__Goal of the exercise__
Extract each line of the material that follows exactly and omit its pictures.

Source data Start Marker

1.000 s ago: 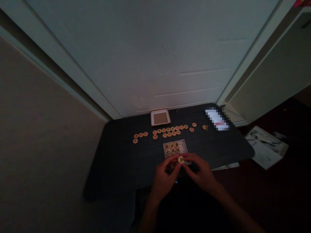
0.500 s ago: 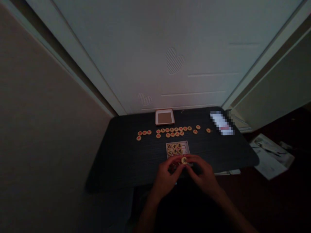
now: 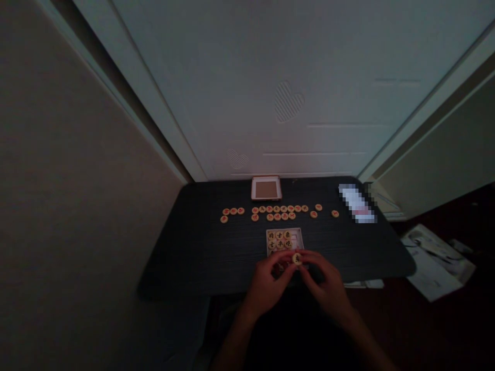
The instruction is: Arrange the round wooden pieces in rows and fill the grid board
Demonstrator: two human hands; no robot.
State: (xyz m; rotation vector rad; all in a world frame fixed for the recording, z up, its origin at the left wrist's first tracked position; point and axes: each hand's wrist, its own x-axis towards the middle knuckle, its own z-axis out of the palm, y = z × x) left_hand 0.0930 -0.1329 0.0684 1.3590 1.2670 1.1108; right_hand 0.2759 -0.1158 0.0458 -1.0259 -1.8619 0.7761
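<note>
Between the fingertips of my left hand (image 3: 268,278) and my right hand (image 3: 325,278) is a round xiangqi piece (image 3: 296,258) with a black character facing up. Both hands are closed in a pinch on it, above the near edge of a shallow white box (image 3: 297,239). Black-marked pieces (image 3: 279,235) lie in rows in the left part of that box. My fingers cover the box's near part. Beyond the box, several red-marked pieces (image 3: 277,209) lie in loose rows on the dark table.
An open box lid (image 3: 266,189) lies at the back of the dark table (image 3: 185,247). A blurred-out bright object (image 3: 356,203) is at the right. A white door (image 3: 216,103) rises behind the table. White boxes or papers (image 3: 435,263) lie on the floor at right.
The piece between my fingertips shows its character turned to a different angle. Both hands keep their pinch, and the whole view has shifted slightly.
</note>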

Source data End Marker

__Result for this task__
1.000 s ago: 
0.500 s ago: 
now: 
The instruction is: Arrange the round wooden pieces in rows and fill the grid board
Demonstrator: two human hands; no robot.
State: (xyz m; rotation vector rad; all in a world frame fixed for the recording, z up, its origin at the left wrist's first tracked position; point and axes: each hand's wrist, its own x-axis towards the middle knuckle, its own z-axis out of the palm, y = z × x) left_hand 0.0930 -0.1329 0.0684 1.3590 1.2670 1.1108; right_hand 0.2759 -0.1158 0.0458 -1.0259 -1.8619 0.7761
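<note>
Between the fingertips of my left hand (image 3: 268,278) and my right hand (image 3: 325,278) is a round xiangqi piece (image 3: 296,258) with a black character facing up. Both hands are closed in a pinch on it, above the near edge of a shallow white box (image 3: 297,239). Black-marked pieces (image 3: 279,235) lie in rows in the left part of that box. My fingers cover the box's near part. Beyond the box, several red-marked pieces (image 3: 277,209) lie in loose rows on the dark table.
An open box lid (image 3: 266,189) lies at the back of the dark table (image 3: 185,247). A blurred-out bright object (image 3: 356,203) is at the right. A white door (image 3: 216,103) rises behind the table. White boxes or papers (image 3: 435,263) lie on the floor at right.
The piece between my fingertips shows its character turned to a different angle. Both hands keep their pinch, and the whole view has shifted slightly.
</note>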

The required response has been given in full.